Venture capital

Viola Fintech à la recherche de pépites

12 Juin 2018 Par Thierry Raizer
Viola Fintech
Le groupe Viola affiche 2,8 milliards de dollars d’actifs sous gestion, ce qui en fait le plus important acteur dédié à l’investissement dans des sociétés technologiques en Israël. (Photo: Licence C.C.)

Le fonds israélien Viola Fintech vise des start-up fintech à travers le monde. Une ambition qui passe par le Luxembourg au travers de SGG et Goodwin.

Avec un premier round à 100 millions de dollars mené à la fin de l’année 2017, Viola Fintech veut investir dans des start-up actives dans les fintech, en Israël, mais aussi à travers le monde. Le nouveau fonds de capital risque opère dans le giron du groupe israélien Viola. L’expertise et les chiffres affichés par ce dernier ont visiblement séduit plusieurs grandes banques qui ont participé à la levée de fonds initiale qui a été bouclée en décembre dernier. 

Selon Reuters, la banque canadienne Scotiabank, l’entreprise d’assurances américaine The Travelers Companies, la banque française BNP Paribas et une autre banque européenne dont le nom n’a pas été dévoilé ont apporté quelque 50 millions d’euros, le restant étant amené par la banque israélienne Hapoalim, la société d’investissement Meitav Dash, Discount Bank et Direct Insurance. 

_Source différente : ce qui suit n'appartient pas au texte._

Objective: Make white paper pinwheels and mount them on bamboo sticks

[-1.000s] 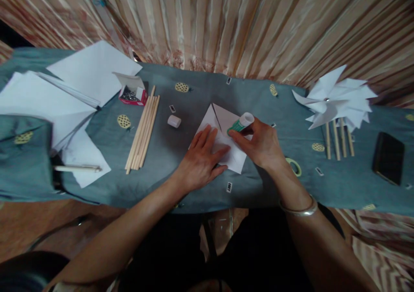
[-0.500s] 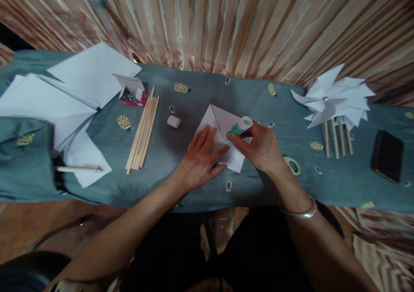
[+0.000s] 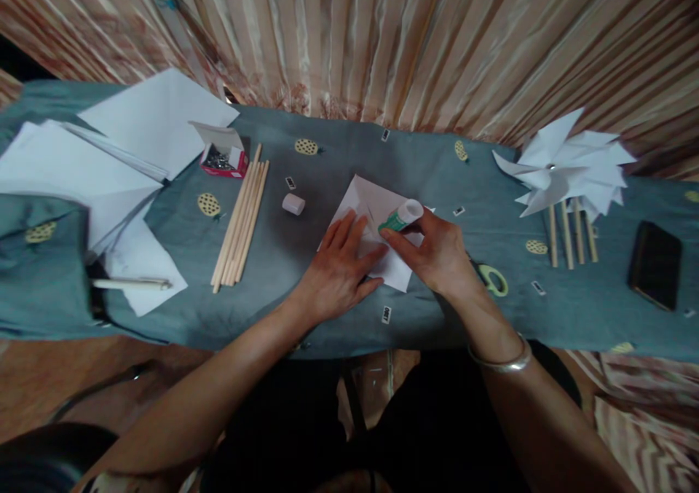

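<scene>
Head view: right hand grasps glue stick; left hand flat, seemingly pressing paper.

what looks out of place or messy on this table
Nothing is spilled or torn. The white cap lies loose on the cloth, apart from the glue stick in the right hand. The red box stands open, and the paper sheets at the left lie fanned unevenly.
</scene>
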A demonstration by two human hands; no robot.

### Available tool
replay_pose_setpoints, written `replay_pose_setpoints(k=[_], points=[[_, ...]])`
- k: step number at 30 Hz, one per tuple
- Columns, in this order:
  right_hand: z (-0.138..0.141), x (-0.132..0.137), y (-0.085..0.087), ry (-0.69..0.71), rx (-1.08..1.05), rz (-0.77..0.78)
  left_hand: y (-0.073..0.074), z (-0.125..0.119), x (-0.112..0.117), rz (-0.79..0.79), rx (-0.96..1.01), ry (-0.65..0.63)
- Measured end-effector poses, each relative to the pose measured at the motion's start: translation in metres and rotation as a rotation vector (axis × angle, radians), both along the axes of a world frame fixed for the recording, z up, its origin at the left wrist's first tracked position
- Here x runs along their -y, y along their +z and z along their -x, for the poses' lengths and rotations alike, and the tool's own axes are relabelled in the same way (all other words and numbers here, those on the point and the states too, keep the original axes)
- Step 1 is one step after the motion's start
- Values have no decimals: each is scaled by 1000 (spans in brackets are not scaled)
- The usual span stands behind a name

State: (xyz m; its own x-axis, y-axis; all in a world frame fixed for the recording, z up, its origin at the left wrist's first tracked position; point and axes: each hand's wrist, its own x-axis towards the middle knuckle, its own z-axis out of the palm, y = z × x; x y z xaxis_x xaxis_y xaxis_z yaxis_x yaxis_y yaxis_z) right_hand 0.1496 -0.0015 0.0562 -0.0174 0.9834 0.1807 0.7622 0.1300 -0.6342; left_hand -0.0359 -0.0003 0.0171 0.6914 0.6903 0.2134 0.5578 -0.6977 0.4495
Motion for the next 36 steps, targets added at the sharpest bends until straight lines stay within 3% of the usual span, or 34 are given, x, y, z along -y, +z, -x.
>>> replay_pose_setpoints(k=[16,27,30,33,36], points=[[9,-6,2,-12,12,24,-1,0,0,12,23,4],[4,-14,-7,-104,-24,-27,-1,0,1,11,41,5],[-9,-15,-7,-175,-205,-54,-1,1,2,-4,46,3],[-31,-15,-7,-261,-607,-88,-2,2,0,-13,40,-3],[-51,-15,-5,-335,-977,-23,-1,2,-1,-15,25,-11]])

Les fondateurs veulent poursuivre en portant le fonds entre 120 et 150 millions de dollars, en s’ouvrant à d’autres partenaires. Viola Fintech vise principalement le financement de sociétés dans le créneau B2B, dans des secteurs tels que les insurtech, les regtech, la gestion de fortune ou d’actifs, la compliance ou la technologie à destination des PME. Le fonds s’intéresse aussi à des fintech qui proposent des solutions pour faciliter la digitalisation ou la modernisation de systèmes centraux d’acteurs du secteur financier.

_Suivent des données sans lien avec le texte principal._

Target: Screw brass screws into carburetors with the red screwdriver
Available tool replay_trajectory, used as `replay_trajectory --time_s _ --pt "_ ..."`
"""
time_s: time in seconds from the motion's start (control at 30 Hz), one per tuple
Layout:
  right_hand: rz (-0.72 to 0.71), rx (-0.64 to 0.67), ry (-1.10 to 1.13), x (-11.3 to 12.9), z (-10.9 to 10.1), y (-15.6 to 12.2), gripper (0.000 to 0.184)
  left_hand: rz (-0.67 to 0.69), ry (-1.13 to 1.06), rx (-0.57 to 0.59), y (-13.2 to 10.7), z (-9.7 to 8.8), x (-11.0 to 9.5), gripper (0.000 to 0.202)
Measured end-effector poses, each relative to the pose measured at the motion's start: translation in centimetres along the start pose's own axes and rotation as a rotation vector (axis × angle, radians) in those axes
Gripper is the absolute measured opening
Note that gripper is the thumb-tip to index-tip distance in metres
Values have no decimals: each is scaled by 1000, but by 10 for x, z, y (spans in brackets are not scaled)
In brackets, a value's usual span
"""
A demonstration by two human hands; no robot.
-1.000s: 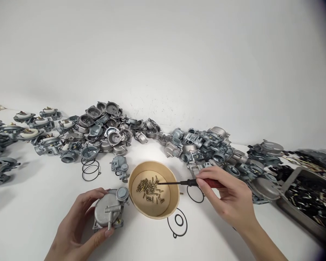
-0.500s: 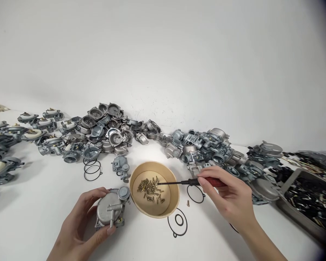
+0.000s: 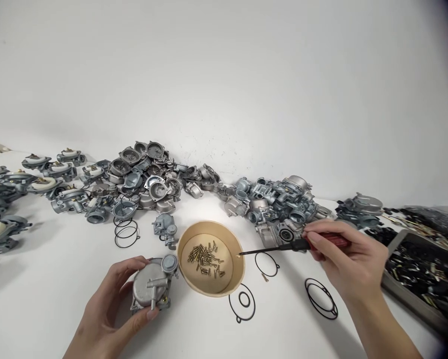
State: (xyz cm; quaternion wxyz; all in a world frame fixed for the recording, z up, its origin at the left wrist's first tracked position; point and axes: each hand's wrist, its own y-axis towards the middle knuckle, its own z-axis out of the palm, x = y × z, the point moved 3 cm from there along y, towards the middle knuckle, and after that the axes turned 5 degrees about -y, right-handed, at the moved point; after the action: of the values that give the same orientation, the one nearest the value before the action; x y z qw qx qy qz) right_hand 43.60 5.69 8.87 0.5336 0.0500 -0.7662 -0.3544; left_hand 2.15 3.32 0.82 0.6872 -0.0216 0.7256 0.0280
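My left hand (image 3: 115, 304) is wrapped around a grey metal carburetor (image 3: 149, 286), its round float bowl facing up, low on the white table. My right hand (image 3: 351, 264) grips a screwdriver (image 3: 276, 249) by its red handle. The black shaft points left, and its tip is over the right inner wall of a cream bowl (image 3: 212, 289). A small brassy speck shows at the tip; whether it is a screw I cannot tell. Several brass screws (image 3: 203, 257) lie in the bowl. One loose screw (image 3: 264, 277) is on the table beside a black rubber ring (image 3: 267, 264).
Another carburetor (image 3: 164, 227) stands behind the bowl. More rubber rings lie on the table, including a gasket (image 3: 242, 299) in front and a pair (image 3: 321, 299) at right. Piles of float bowls (image 3: 149, 179) and carburetors (image 3: 283, 199) line the back. A tray (image 3: 410, 289) of dark parts is far right.
My right hand has drawn the screwdriver to the right, so its tip has left the screws for the bowl's right side. The loose screw now lies differently. My left hand has stayed put.
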Motion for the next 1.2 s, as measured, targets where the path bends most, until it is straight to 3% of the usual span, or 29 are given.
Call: replay_trajectory --time_s 0.23,0.43,0.53,0.63,0.77,0.87,0.97,1.07,1.2 --pt "98 26 21 -23 -26 16 16 -19 15 32 0 1 -3 52" --pt "140 262 -137 -36 -24 17 22 -7 29 43 0 0 -5 52" --pt "116 316 -177 -35 -20 15 27 2 27 47 0 1 -6 50" --pt "90 284 -184 -34 -21 16 27 6 10 53 0 1 -6 49" --pt "54 85 -87 -32 -23 18 20 3 16 34 0 1 -6 52" --pt "-37 25 -41 -19 -7 10 12 3 15 43 1 1 -5 51" --pt "-157 141 -144 0 23 -4 6 7 17 47 0 1 -5 50" --pt "-284 299 -206 16 48 -18 10 12 17 29 0 1 -5 50" --pt "-345 326 -241 22 59 -24 13 17 7 23 1 2 -6 51"
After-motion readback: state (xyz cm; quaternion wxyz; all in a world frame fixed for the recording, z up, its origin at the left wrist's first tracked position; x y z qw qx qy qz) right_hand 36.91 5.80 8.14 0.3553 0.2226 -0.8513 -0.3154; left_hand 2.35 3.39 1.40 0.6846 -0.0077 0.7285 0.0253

Luxembourg au cœur du projet

Le groupe Viola affiche 2,8 milliards de dollars d’actifs sous gestion, ce qui en fait le plus important acteur dédié à l’investissement dans des sociétés technologiques en Israël. Un acteur de référence qui a visiblement trouvé écho au Luxembourg puisque le fonds y est domicilié et géré par un AIFM. Un exemple de plus de l’intérêt pour la Place dans l’alternatif. Deux acteurs locaux ont aussi été au premier rang de la création du fonds, SGG et le cabinet d’avocats Goodwin. «Nous sommes ravis d’avoir supportés Viola Investment Group pour le lancement de ce nouveau fonds dédié aux fintech, déclare Justin Partington, SGG Group Funds Solutions Leader. Le fait que le nouveau fonds recueille un tel engagement est un témoignage indéniable dans les capacités d’investissement et de management de Viola.» Le fonds devrait miser avec un premier apport de 3 à 5 millions de dollars dans les start-up repérées. Un montant qui pourrait monter jusqu’à 10 millions de dollars si le modèle convaincant le justifie.